Уильям хмурит брови и скользит глазами в конец статьи.
“Погибла в автокатастрофе в 1990 году...”
Пальцы небрежно и машинально комкают пожелтевший газетный лист. Вообще-то, не стоило бы этого делать, потому что газету он взял в архиве. Мужчина отпивает терпкий кофе и косит глазами в стеклянную витрину рядом со столиком.
- Хотите еще что-нибудь?
Ему не нужно поднимать глаза, чтобы узнать. Звук ее голоса давно въелся под кожу, стал плотью и кровью. Значит, официантка, да?
Он заметил ее еще неделю назад. Всегда прекрасная и юная. Даже в форменном переднике - маленькая и хрупкая, но наверняка бойкая, иначе ведь и быть не может. До сих пор девушка с бейджем “Вик” игнорировала постоянного клиента за столиком у окна, который пил термоядерно крепкий эспрессо и оставлял безумно щедрые чаевые.
- Сэр?
Он решается. Быстрый взгляд. Ее глаза в этот раз карие. Но все такие же сияющие, гипнотизирующие, будящие в нем чувство, будто он живет в этом мире лет двадцать, не больше.
- Я бы хотел лекарство от разбитого сердца, - грустно усмехается Уильям, гадая, что в этот раз пойдет не так.

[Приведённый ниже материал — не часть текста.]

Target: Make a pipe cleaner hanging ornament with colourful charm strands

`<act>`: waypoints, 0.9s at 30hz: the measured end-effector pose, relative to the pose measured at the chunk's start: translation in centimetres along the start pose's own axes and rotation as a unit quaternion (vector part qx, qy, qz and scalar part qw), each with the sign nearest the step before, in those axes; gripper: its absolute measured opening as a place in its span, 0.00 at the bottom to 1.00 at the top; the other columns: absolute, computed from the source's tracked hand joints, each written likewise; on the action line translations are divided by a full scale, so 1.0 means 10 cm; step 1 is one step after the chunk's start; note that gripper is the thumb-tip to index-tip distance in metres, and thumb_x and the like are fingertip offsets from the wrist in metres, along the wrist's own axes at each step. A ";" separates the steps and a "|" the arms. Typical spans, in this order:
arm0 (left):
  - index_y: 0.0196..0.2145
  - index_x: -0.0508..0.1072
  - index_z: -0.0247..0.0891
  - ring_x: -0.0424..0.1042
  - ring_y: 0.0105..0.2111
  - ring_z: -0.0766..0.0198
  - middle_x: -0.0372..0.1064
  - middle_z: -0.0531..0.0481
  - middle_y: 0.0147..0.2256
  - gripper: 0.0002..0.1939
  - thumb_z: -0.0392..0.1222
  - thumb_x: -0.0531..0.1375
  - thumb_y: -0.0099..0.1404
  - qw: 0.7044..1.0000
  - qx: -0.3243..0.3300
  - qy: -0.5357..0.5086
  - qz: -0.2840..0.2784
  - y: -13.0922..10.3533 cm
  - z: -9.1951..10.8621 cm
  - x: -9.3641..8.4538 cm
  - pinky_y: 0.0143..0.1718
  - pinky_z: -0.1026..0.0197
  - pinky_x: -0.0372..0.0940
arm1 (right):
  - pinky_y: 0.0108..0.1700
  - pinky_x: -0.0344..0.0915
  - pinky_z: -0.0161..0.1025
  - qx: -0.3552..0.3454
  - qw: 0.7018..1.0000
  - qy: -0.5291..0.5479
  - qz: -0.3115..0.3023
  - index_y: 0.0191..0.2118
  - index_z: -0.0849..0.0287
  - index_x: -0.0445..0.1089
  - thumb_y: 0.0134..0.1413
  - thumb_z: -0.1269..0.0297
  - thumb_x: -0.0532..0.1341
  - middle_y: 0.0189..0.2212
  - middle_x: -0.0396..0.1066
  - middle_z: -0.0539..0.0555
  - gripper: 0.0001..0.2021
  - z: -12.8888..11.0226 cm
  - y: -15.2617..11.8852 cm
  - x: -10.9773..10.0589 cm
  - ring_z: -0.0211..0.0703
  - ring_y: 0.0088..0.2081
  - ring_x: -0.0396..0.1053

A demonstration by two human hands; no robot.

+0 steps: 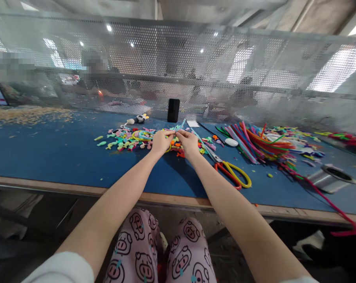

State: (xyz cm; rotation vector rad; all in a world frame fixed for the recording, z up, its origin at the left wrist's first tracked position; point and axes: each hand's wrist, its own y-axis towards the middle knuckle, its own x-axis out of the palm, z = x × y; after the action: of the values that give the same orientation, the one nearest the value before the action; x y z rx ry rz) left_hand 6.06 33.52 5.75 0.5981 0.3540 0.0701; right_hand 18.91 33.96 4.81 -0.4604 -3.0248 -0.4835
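Note:
My left hand [162,141] and my right hand [188,142] meet fingertip to fingertip above the blue table. Both are closed in a pinch on a light-blue pipe cleaner [183,123], whose end sticks up beyond the fingers. The part between my fingertips is hidden. Below and around my hands lies a pile of small twisted pipe-cleaner pieces [122,139] in many colours. Scissors [235,173] with one red and one yellow handle lie right of my right hand, blades pointing toward the pile.
A bundle of long coloured pipe cleaners [254,139] lies to the right, near a metal spool [329,179]. A white oval object [231,142] sits beside it. Against the perforated metal screen [154,51] stands a black phone-like object [173,111]. A small figure [138,119] lies behind the pile.

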 end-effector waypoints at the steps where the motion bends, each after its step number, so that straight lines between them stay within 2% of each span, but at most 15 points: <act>1: 0.36 0.84 0.40 0.78 0.47 0.49 0.81 0.44 0.41 0.10 0.32 0.63 0.61 1.000 0.001 0.004 -0.001 0.00 0.01 -0.01 0.54 0.53 0.67 | 0.37 0.67 0.39 0.000 1.000 -0.002 0.000 0.34 0.63 0.78 0.41 0.60 0.68 0.29 0.77 0.53 0.13 0.00 0.00 0.00 0.41 0.32 0.71; 7: 0.34 0.84 0.41 0.78 0.44 0.49 0.81 0.45 0.38 0.10 0.32 0.63 0.58 1.000 -0.015 -0.004 0.001 -0.01 0.02 -0.01 0.52 0.53 0.67 | 0.33 0.64 0.37 -0.037 0.998 -0.050 -0.011 0.34 0.63 0.79 0.45 0.53 0.65 0.25 0.74 0.52 0.17 -0.03 -0.02 -0.03 0.40 0.29 0.68; 13: 0.46 0.81 0.36 0.77 0.37 0.57 0.80 0.46 0.34 0.18 0.32 0.64 0.57 0.988 -0.092 -0.126 -0.003 0.01 0.01 0.07 0.45 0.57 0.69 | 0.30 0.62 0.36 -0.026 0.999 -0.036 0.001 0.33 0.62 0.78 0.44 0.52 0.65 0.22 0.71 0.49 0.17 -0.05 -0.01 -0.04 0.37 0.25 0.64; 18: 0.43 0.79 0.37 0.73 0.29 0.64 0.73 0.53 0.26 0.16 0.32 0.64 0.56 0.969 -0.164 -0.184 -0.017 -0.01 0.11 0.05 0.39 0.62 0.68 | 0.29 0.59 0.35 -0.018 0.999 -0.039 -0.021 0.31 0.62 0.77 0.43 0.50 0.66 0.20 0.68 0.47 0.18 -0.04 0.00 -0.05 0.36 0.25 0.62; 23: 0.40 0.78 0.38 0.71 0.28 0.66 0.73 0.52 0.28 0.12 0.33 0.65 0.57 0.956 -0.209 -0.203 0.005 -0.01 0.17 0.03 0.34 0.64 0.66 | 0.26 0.56 0.33 0.019 0.999 0.002 -0.030 0.35 0.62 0.78 0.42 0.53 0.67 0.19 0.65 0.44 0.17 -0.05 -0.01 -0.04 0.32 0.22 0.57; 27: 0.43 0.76 0.39 0.66 0.23 0.69 0.72 0.53 0.27 0.13 0.36 0.65 0.58 0.952 -0.230 -0.202 0.009 0.01 0.13 0.03 0.27 0.65 0.61 | 0.26 0.58 0.34 0.056 0.998 0.021 -0.020 0.38 0.61 0.78 0.40 0.59 0.69 0.22 0.70 0.46 0.17 -0.07 -0.02 -0.03 0.33 0.22 0.60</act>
State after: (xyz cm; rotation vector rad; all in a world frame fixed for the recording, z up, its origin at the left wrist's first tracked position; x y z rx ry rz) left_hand 6.77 32.93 6.72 0.1436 -0.0714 0.0430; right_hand 19.10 33.46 5.41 -0.3789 -3.0056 -0.3190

- Все бы хотели. Все сердца разбиваются, - отвечает Вик, крутя в тонких пальцах короткий карандаш, - Знаете, мне однажды разбили сердце, неся жуткую чушь про грачей. С тех пор я их ненавижу.

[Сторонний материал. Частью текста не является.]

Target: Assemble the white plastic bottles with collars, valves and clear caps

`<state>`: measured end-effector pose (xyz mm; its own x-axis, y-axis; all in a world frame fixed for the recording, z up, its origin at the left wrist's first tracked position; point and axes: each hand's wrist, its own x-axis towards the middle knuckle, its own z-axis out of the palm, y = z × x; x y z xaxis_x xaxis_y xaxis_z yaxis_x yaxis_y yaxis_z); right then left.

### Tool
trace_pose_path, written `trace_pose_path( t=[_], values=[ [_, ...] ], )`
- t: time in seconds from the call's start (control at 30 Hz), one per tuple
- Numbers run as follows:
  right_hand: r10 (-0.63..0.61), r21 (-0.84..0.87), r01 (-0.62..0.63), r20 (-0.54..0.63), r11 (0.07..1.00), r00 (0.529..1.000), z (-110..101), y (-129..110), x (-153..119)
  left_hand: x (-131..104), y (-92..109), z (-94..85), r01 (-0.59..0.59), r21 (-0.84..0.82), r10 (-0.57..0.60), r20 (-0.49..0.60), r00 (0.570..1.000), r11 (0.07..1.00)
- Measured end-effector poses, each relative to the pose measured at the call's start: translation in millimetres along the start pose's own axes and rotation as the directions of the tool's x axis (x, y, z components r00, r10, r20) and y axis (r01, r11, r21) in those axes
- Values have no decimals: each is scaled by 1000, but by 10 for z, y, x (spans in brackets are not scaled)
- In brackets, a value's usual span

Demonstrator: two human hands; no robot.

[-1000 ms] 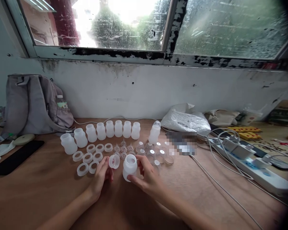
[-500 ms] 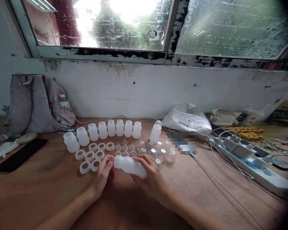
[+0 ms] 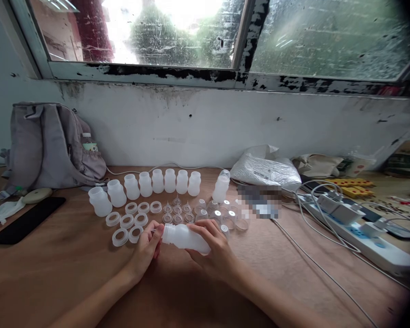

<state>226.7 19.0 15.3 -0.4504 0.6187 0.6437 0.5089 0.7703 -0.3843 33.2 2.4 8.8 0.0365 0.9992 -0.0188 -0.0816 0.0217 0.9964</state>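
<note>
Head view: the right hand (image 3: 216, 248) is clamped around a cloudy bottle (image 3: 186, 238) lying sideways just above the desk (image 3: 54, 273); the left hand (image 3: 146, 248) pinches its neck, where the ring is hard to make out. Upright bottles (image 3: 146, 183) behind look empty

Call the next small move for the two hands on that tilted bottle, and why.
Probably a twist of the ring at the bottle's neck. The right hand grips the white bottle on its side, neck pointing left, and the left hand has its fingers at that neck, where a ring seems to sit. Whether it is fully threaded cannot be told. Loose rings lie just left.
</note>
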Motion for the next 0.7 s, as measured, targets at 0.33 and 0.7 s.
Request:
trace_pose_path(
  t=[0.33,0.7],
  values=[
    [123,163,-143,125,976,984,-82,-102,37,-26,36,-2,-30,-9,30,27,999,1000],
    [257,141,-276,138,951,957,-25,-47,33,44,102,-94,-20,-238,13,-31,999,971]
  ],
)
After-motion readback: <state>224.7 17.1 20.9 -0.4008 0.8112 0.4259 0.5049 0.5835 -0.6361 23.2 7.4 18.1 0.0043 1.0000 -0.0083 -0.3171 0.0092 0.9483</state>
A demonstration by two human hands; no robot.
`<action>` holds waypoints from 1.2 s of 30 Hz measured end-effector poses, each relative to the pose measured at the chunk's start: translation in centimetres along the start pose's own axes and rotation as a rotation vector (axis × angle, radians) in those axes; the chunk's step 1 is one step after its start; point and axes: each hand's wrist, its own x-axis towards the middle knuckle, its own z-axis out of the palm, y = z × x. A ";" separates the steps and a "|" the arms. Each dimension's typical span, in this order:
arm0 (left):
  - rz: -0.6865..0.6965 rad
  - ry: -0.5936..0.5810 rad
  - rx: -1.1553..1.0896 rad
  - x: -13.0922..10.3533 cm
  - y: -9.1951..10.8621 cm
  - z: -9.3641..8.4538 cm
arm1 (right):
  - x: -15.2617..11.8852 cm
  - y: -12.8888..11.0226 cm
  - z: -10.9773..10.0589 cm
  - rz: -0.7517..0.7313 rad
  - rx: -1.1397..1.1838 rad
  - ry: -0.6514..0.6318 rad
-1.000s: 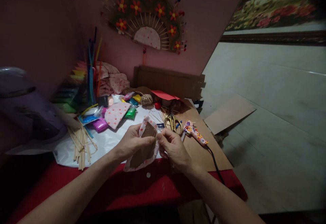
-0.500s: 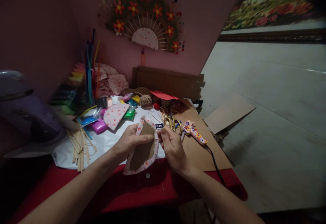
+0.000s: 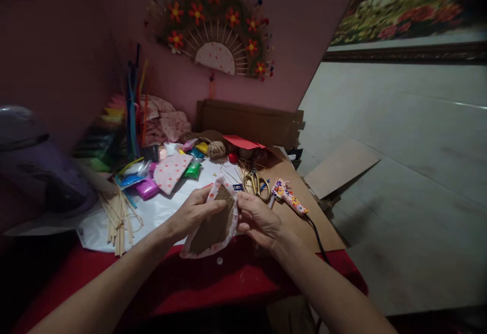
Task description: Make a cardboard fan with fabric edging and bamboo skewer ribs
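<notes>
My left hand (image 3: pixel 193 211) grips a half-round cardboard piece (image 3: pixel 213 228) with its thumb across the brown inner face. Pink fabric with red dots is folded over the rim of this piece, and it is held tilted above the table's front edge. At the right rim, my right hand (image 3: pixel 259 218) pinches the fabric border between thumb and forefinger, its other fingers loosely curled. Just beyond that hand lie gold-handled scissors (image 3: pixel 262 187). Right of them rests a flower-patterned glue gun (image 3: pixel 289 197) with a black cord.
A dotted half-round piece (image 3: pixel 173 172) lies among bags of coloured clay (image 3: pixel 147 188). Wooden sticks (image 3: pixel 118 225) are at left, a twine ball (image 3: pixel 216 149) and red sheet (image 3: pixel 243 142) at the back. A decorated fan (image 3: pixel 215 58) hangs above. Brown board (image 3: pixel 304 232) covers the table's right side.
My right hand has opened out from a tighter curl, its fingers still at the rim. The cardboard piece has turned slightly in my left hand.
</notes>
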 end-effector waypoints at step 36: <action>-0.015 0.067 0.048 -0.1 0.4 0.2 | -0.7 0.2 0.5 -0.613 -0.863 0.250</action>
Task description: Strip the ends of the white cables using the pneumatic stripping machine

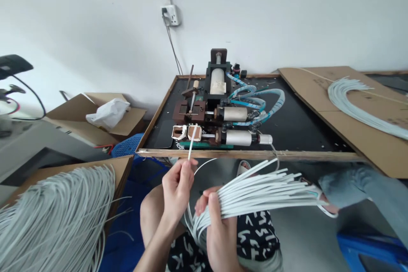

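Observation:
My left hand (178, 185) pinches one white cable (191, 146) between thumb and fingers. The cable's upper end reaches the brown block of the pneumatic machine (238, 137), between its white-edged jaws; how far it goes in I cannot tell. Wrapped around a thick bundle of white cables (255, 195), my right hand (219, 225) sits over my lap. The loose ends of the bundle fan out to the right, below the table's front edge. Part of the bundle's length is hidden behind my hands.
A black-topped table (302, 121) with a wooden rim carries the machine and its blue air hoses (274, 100). Cardboard (309, 93) with more cables lies at right. At lower left is a cable pile (60, 216); behind it, an open carton (75, 125). Another person's leg (360, 187) is at right.

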The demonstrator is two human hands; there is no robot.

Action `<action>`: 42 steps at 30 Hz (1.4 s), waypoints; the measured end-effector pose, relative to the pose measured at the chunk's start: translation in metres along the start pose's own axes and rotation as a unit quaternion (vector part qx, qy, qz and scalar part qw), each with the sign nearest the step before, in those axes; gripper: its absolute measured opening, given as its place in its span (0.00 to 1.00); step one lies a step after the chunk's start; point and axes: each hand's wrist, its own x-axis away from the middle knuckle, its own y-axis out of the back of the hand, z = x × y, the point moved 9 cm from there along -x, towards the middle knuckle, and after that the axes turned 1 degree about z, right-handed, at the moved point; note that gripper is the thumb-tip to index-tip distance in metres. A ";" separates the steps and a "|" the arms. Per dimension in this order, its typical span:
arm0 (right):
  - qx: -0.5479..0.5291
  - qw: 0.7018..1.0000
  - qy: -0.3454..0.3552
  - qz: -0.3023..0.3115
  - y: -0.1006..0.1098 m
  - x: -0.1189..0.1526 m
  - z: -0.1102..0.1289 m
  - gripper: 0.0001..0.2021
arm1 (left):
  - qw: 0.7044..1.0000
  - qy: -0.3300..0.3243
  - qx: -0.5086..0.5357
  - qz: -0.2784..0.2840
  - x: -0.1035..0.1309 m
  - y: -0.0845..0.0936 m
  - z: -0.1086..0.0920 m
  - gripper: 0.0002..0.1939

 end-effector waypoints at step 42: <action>-0.004 0.997 -0.040 -0.072 0.029 0.004 0.005 0.17 | 1.000 0.018 0.001 -0.011 -0.030 0.003 0.008 0.20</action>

Это должна была бы быть шутка, но даже сама девушка не находит, от чего улыбнуться.
- Значит, Вы официантка…. - протягивает мужчина, разговаривая больше с самим собой.
- Ну… я работаю тут, потому что не хочу зависеть от матери и вообще…
Она говорит сбивчиво, откровенно, все еще как девочка, хотя вспомнила всю боль времен еще в прошлый вторник.
- А мать у нас…? - спрашивает он, будто так и надо.
Виктория без колебаний называет фамилию. Следит за его выражением лица. Ей надо знать - нормально ли для него высокое положение ее семьи. Хотя...
- Знаешь, Уилл, за столько лет, мы наконец-то пришли к тому моменту, когда неважно, кто моя мать. Не важно, кто ты и кто я. Я все еще хочу танцевать с тобой. Каждую ночь. Этой ценности столько лет, что она сильнее морали и долга.
По спине Мельбурна бежит холодок. Холодная зелень его глаз окунается в теплую осень ее очей. И согревается.
Она согревает его в эту ночь, и так будет еще долго. Потом обязательно что-то случится, но пока что она извивается в его объятиях и показывает насколько она хочет. Его всего, рождающегося и умирающего для нее. Для защиты, спасения, поддержки, обучения. Всегда для нее. С того момента, как они были двумя пылинками в еще молодой после Большого взрыва вселенной, все шло к тому, что он ласкал ее на диваничике в подсобке сетевой кофейни, пробуя на вкус ее губы, сладкие после мокко.
Они бегут против потока времени, навстречу и друг за другом сразу. Иногда он ее догоняет. И говорит жестокой судьбе “не сегодня”.